Football

Charlie Vernon has high hopes for full strength Armagh side next season

Charlie Vernon has high hopes for full strength Armagh side next season. Pic Seamus Loughran.
Charlie Vernon has high hopes for full strength Armagh side next season. Pic Seamus Loughran.

CHARLIE Vernon has “high hopes” that a full-strength Armagh side can produce a successful Division Two campaign that will give them momentum going into next year’s Ulster Championship.

Armagh Harps clubman Vernon, who retired from the inter-county game last month after 14 seasons as an Orchard County regular, says Kieran McGeeney’s men are determined to return to “the top table” and build on a season of near-misses in 2019 which culminated in them coming within a whisker of beating Mayo in the Qualifiers.

“There is a new generation coming through,” said Magherafelt-based accountant Vernon.

“You saw how well Jarlath Og Burns and Rian O’Neill did last year and you’d like to think they will progress on that and get better next year.

“Last year was one of the first year’s for a while that Armagh had all the players that you’d want to be there, there. That’s a huge plus and it made us far more competitive.”

Vernon, an Ulster Championship winner in 2006 and 2008 who played under five managers during his Armagh career, says Armagh’s prospects in 2020 could hinge on their NFL campaign.

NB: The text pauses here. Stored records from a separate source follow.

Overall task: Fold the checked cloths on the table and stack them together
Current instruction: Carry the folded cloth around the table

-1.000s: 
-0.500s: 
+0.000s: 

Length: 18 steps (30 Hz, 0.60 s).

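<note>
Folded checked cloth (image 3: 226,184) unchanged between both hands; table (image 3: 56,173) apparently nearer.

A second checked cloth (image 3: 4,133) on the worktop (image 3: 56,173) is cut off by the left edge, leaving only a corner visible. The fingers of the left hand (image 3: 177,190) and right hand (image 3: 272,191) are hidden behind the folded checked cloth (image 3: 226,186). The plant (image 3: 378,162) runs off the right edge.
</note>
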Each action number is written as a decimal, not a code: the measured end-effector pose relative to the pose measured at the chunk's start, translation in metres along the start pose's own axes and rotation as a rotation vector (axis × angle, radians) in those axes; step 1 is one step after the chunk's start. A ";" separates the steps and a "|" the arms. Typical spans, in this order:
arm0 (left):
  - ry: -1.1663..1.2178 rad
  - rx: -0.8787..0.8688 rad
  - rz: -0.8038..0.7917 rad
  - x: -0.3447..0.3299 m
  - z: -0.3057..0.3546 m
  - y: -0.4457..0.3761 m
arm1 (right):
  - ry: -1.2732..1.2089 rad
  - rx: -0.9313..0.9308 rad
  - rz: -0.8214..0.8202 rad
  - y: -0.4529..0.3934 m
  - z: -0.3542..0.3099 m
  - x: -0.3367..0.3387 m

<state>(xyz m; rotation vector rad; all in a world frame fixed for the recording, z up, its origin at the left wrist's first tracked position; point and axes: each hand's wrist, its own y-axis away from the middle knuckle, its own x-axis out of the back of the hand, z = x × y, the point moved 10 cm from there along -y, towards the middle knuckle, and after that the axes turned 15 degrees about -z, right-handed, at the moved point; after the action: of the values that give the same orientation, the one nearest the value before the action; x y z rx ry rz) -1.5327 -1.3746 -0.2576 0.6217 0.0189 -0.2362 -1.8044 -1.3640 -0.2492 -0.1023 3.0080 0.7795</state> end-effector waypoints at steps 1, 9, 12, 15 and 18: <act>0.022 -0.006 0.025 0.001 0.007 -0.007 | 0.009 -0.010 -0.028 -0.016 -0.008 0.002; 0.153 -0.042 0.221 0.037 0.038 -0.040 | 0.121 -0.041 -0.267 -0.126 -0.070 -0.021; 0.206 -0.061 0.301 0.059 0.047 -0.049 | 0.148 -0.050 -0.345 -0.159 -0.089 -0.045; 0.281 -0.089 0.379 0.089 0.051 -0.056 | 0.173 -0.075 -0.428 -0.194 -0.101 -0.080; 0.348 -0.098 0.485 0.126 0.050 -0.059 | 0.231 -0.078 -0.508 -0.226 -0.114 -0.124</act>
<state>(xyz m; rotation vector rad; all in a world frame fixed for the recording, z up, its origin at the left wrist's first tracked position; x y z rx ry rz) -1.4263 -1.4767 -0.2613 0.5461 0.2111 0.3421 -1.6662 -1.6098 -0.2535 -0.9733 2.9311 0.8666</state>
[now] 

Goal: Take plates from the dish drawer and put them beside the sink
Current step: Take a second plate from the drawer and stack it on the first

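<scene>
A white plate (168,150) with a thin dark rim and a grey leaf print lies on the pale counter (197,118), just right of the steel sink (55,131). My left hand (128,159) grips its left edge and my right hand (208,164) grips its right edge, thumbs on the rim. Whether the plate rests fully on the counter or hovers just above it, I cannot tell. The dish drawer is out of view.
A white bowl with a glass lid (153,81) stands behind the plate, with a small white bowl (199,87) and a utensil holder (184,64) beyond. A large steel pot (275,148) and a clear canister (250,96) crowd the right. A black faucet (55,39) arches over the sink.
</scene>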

“The National League will probably be very important in terms of consolidating our Division Two status and building on it,” he said.

“If Armagh have any aspirations of getting back to the top table again they need to be pushing towards Division One. I always looked at and admired Monaghan in that regard in terms of the resources they had and what they were able to get out of themselves.

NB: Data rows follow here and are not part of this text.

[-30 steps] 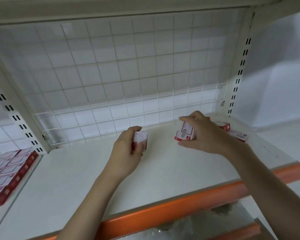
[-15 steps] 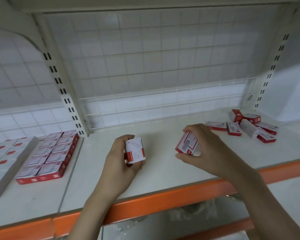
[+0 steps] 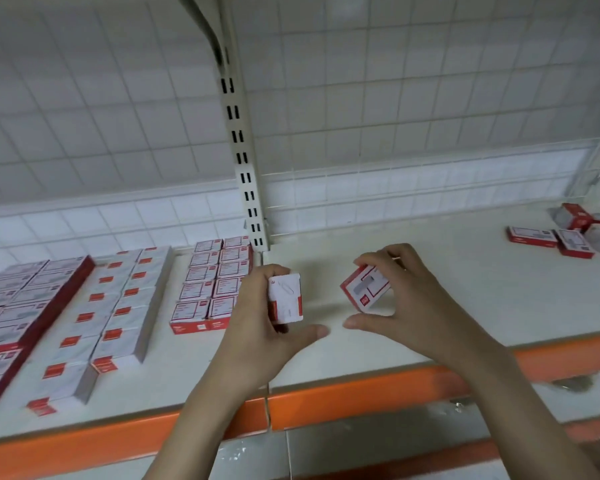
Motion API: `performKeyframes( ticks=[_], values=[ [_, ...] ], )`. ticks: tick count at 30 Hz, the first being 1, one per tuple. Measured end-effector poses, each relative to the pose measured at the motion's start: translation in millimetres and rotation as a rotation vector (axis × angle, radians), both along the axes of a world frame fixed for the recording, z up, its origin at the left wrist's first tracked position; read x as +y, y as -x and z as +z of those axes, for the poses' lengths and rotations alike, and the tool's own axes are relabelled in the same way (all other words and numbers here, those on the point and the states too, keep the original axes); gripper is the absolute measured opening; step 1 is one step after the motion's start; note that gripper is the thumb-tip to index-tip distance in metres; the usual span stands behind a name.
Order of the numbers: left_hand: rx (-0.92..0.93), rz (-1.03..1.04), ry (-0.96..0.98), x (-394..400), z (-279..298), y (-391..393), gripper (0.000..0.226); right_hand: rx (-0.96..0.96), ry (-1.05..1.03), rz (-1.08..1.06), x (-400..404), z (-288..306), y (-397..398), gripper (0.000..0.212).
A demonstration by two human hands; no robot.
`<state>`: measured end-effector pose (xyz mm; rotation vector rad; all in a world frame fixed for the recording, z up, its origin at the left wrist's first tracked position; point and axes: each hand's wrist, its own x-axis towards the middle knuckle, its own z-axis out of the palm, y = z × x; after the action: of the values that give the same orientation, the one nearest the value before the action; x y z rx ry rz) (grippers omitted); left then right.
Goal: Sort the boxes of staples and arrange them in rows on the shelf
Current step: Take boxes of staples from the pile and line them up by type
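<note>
My left hand (image 3: 257, 327) grips a white and red staple box (image 3: 286, 297), held upright above the white shelf (image 3: 430, 271). My right hand (image 3: 406, 306) holds a second red and white box (image 3: 366, 289) tilted, fingers on top and thumb stretched out below it. Both boxes hang over the shelf, just right of the neat block of red-edged boxes (image 3: 212, 282) set in two rows. Several loose boxes (image 3: 565, 233) lie scattered at the far right of the shelf.
More rows of boxes (image 3: 118, 306) fill the left shelf section, with a darker-edged group (image 3: 21, 306) further left. A slotted upright post (image 3: 243, 168) splits the wire-grid back wall. An orange strip (image 3: 361, 393) runs along the shelf's front edge.
The view has swung left, so the sorted rows on the left have come into sight and the loose pile has slid to the right edge. Both hands carry their boxes leftward.
</note>
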<state>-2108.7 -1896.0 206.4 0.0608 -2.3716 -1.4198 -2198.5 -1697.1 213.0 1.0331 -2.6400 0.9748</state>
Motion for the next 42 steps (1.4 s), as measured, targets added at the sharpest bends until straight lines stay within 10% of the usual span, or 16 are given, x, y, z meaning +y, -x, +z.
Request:
performKeyframes(
  ticks=[26, 42],
  values=[
    [-0.068, 0.250, 0.274, -29.8, 1.7, -34.8, 0.031, 0.059, -0.029, 0.104, -25.7, -19.5, 14.0, 0.045],
    [-0.086, 0.283, 0.495, -109.0, -5.6, -81.1, 0.057, 0.068, -0.080, 0.217, -105.5, -17.3, -23.4, 0.047]
  ],
)
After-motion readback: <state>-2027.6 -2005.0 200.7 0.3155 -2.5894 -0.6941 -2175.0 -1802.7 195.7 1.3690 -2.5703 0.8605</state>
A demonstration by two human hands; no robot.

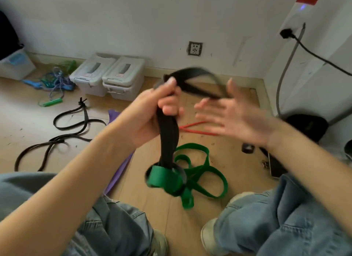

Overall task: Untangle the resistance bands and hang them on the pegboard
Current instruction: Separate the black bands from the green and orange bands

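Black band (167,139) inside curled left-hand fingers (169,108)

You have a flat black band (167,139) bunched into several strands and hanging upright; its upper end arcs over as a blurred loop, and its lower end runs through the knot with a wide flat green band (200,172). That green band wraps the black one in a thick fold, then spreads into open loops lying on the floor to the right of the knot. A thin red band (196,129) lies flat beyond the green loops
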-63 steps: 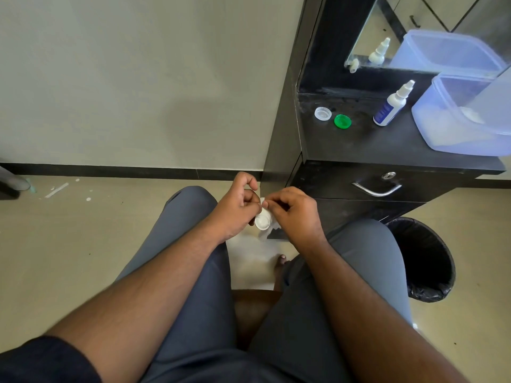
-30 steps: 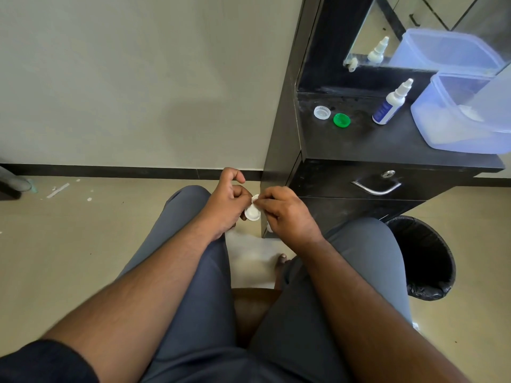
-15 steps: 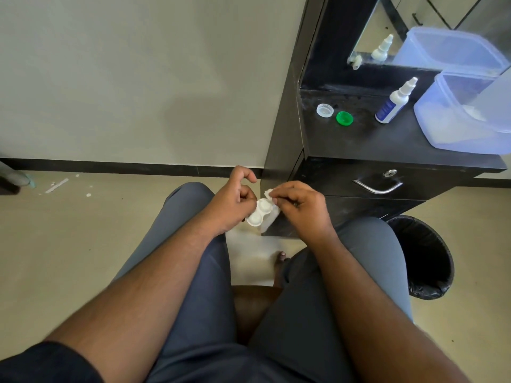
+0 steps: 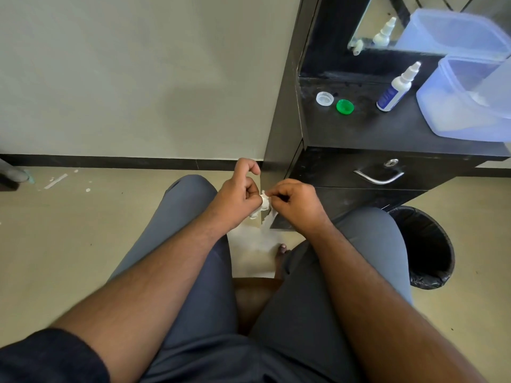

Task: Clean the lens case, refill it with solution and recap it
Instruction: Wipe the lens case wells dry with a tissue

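Note:
The small white lens case [image 4: 262, 208] sits between my two hands, above my knees. My left hand [image 4: 238, 195] grips the case, mostly hiding it. My right hand [image 4: 296, 203] pinches a bit of white tissue [image 4: 271, 217] against the case. On the black dresser top lie the two caps, a white cap [image 4: 324, 98] and a green cap [image 4: 344, 106]. The solution bottle [image 4: 396, 89], white with a blue label, stands further right on the same top.
A translucent blue tub [image 4: 467, 98] fills the dresser's right end, below a mirror [image 4: 387, 26]. The dresser has a drawer with a metal handle [image 4: 378, 178]. A black lined bin [image 4: 425, 244] stands on the floor by my right knee.
The case has turned in my left hand and shows less of itself now. My right hand has kept rubbing the tissue against it. The hands stay above my knees.

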The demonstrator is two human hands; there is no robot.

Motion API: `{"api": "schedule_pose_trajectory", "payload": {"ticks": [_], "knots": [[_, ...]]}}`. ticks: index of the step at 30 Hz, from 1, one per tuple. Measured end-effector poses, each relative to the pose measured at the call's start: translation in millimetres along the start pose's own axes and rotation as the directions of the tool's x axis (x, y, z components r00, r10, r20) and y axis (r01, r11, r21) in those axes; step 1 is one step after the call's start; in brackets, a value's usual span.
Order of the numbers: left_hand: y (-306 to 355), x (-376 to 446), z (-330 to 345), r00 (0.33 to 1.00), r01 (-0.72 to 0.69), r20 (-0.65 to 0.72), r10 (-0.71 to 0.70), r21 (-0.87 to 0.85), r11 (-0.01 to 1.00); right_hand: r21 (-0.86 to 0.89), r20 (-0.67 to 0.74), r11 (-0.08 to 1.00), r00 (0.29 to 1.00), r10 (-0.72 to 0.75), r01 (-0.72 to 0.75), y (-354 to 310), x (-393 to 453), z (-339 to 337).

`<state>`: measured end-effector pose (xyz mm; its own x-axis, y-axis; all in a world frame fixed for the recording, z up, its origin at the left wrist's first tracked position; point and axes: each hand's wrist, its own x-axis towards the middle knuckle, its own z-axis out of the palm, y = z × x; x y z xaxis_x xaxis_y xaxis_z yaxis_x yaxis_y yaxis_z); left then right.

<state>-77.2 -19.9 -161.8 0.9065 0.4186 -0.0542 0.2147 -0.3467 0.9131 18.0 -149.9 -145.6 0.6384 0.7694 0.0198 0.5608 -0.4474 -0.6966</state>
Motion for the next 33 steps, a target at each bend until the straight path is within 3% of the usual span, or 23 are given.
{"api": "schedule_pose_trajectory", "payload": {"ticks": [7, 12, 16, 22, 28, 33], "knots": [[-1.1, 6.0, -6.1, 0.971, 0.082, -0.204, -0.124, -0.204, 0.976, 0.021, -0.062, 0.999, 0.997, 0.042, -0.04, -2.6, -2.6, 4.8], [-2.8, 11.2, -10.2, 0.936, 0.174, -0.232, -0.264, -0.347, 0.921, 0.168, -0.118, 0.985, 0.991, 0.064, -0.043, -4.4, -4.7, 2.8], [-2.3, 11.0, -9.9, 0.94, 0.206, -0.182, -0.287, -0.369, 0.906, 0.258, -0.202, 0.963, 0.97, 0.132, -0.078, -0.6, -1.7, -3.6], [-2.5, 9.6, -13.1, 0.968, 0.215, -0.043, -0.248, -0.372, 0.903, 0.111, -0.174, 0.993, 0.984, -0.021, 0.041, 0.3, -3.2, 0.9], [1.9, 3.0, -7.0, 0.984, 0.167, 0.105, -0.144, -0.256, 0.952, 0.07, -0.119, 0.99, 0.986, -0.115, 0.124, -2.5, -2.5, 4.1], [2.7, 2.7, -3.9, 0.988, 0.148, 0.073, -0.135, -0.203, 0.968, 0.055, -0.091, 0.99, 0.988, -0.125, 0.13, 0.2, -0.9, 2.7]]}}
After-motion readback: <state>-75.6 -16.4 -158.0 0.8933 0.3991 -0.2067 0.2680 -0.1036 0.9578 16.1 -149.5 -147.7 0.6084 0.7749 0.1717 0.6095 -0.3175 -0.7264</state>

“Monaghan have been competing in Division One for a long time and there’s no reason why Armagh couldn’t do something similar.

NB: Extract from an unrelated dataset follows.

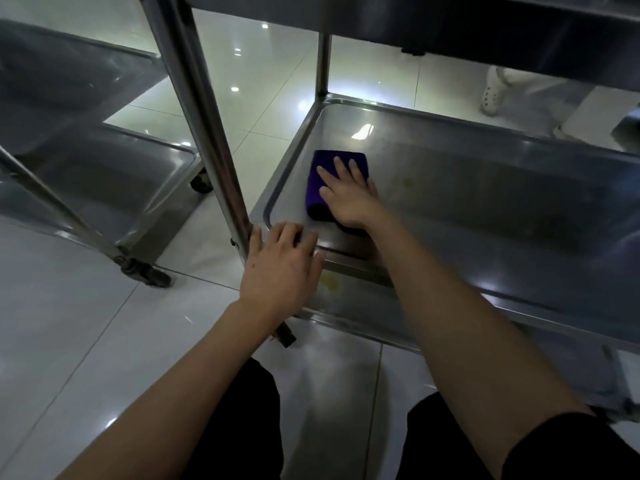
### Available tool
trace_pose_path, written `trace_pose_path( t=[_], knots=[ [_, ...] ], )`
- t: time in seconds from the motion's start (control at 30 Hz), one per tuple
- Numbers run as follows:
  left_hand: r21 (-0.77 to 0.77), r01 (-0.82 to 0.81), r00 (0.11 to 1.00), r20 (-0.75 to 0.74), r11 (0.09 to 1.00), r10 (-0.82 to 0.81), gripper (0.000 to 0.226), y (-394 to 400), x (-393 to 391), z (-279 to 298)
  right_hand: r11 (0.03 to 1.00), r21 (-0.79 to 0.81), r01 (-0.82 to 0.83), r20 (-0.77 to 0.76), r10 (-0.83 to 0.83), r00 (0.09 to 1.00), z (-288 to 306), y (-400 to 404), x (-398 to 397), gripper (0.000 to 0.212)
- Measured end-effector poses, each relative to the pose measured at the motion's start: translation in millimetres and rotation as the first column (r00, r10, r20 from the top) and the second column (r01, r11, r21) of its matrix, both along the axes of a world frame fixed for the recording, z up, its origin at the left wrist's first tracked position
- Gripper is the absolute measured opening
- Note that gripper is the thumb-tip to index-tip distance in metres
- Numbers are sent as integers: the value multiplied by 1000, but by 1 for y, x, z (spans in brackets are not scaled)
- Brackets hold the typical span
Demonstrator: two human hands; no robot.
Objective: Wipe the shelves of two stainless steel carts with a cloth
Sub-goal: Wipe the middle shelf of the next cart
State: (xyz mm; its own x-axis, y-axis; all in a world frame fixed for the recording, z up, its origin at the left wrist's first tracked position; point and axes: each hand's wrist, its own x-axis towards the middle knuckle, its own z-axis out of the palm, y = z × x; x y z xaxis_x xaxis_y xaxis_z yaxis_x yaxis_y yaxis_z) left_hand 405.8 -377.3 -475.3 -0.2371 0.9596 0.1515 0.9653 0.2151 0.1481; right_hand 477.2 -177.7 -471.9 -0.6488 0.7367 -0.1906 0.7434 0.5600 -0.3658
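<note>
A folded purple cloth (320, 174) lies on the lower shelf (485, 202) of the stainless steel cart in front of me, near the shelf's left end. My right hand (349, 195) presses flat on the cloth with straight, spread fingers. My left hand (280, 265) rests on the shelf's near left corner, fingers over the rim, thumb beside the cart's slanting leg (204, 116). A second steel cart (104, 161) stands to the left, its lower shelf in view.
The upper shelf (485, 22) of the near cart overhangs at the top. Cart wheels (152, 275) sit on the glossy white tile floor. Another person's white shoe (493, 95) shows beyond the cart at upper right. My knees are at the bottom.
</note>
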Motion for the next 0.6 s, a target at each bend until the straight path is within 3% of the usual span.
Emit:
trace_pose_path(
  t=[0.17,0.27,0.37,0.47,0.6],
  knots=[
    [-20,-68,998,-11,997,68,38,19,14,10,988,13,154,44,-155,987,-2,25,83,54],
    [-5,99,995,-27,995,-99,33,44,40,13,972,25,235,53,-236,970,-3,35,134,53],
    [-37,243,969,50,969,-241,35,78,85,20,952,16,307,62,-307,950,1,43,185,52],
    [-125,256,967,21,958,-256,36,99,116,15,920,14,392,73,-392,917,2,54,244,52],
    [-69,220,973,-50,973,-224,35,105,126,2,846,66,529,115,-533,838,-1,59,322,51]
  ],
)
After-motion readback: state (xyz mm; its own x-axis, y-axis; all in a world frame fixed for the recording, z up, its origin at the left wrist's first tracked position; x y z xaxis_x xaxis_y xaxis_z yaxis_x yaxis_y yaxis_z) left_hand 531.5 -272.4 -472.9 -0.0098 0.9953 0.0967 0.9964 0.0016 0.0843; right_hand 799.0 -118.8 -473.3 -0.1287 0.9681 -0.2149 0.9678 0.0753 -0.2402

“I know the players and it is definitely their goal to get right back up there again. If they stick at it and apply themselves then, with the talent they have, it’s certainly not beyond them.”

Manager McGeeney begins his sixth year in the Armagh dugout having broken his losing run in the Ulster Championship last season. The former Orchard skipper accepted a new two-year term during the summer and Vernon believes that Armagh’s encouraging performance against Mayo last year should give the players “hope and belief” for next season.

“If you’re working at something and trying to build a team you need some continuity there,” he said.

“I hope they can build on last year and push for Division One and push for the Super 8s.

“In my experience in football, the difference between success and failure is very small. There were years we were very successful through the Qualifiers and got to the All-Ireland quarter-final and there were years when we were very unsuccessful and got put out early in the Championship but hadn’t done a whole pile different in our approach.

“Your success hinges on small margins but coming back after that Mayo performance last year should give the guys hope and belief and a lot of success in county football is between the guys’ ears – it’s how much they believe in themselves and whether they have the confidence in their own ability to perform.

“I do have high hopes that if we can keep everybody on board and have a good League campaign that they can build into that for the Championship.”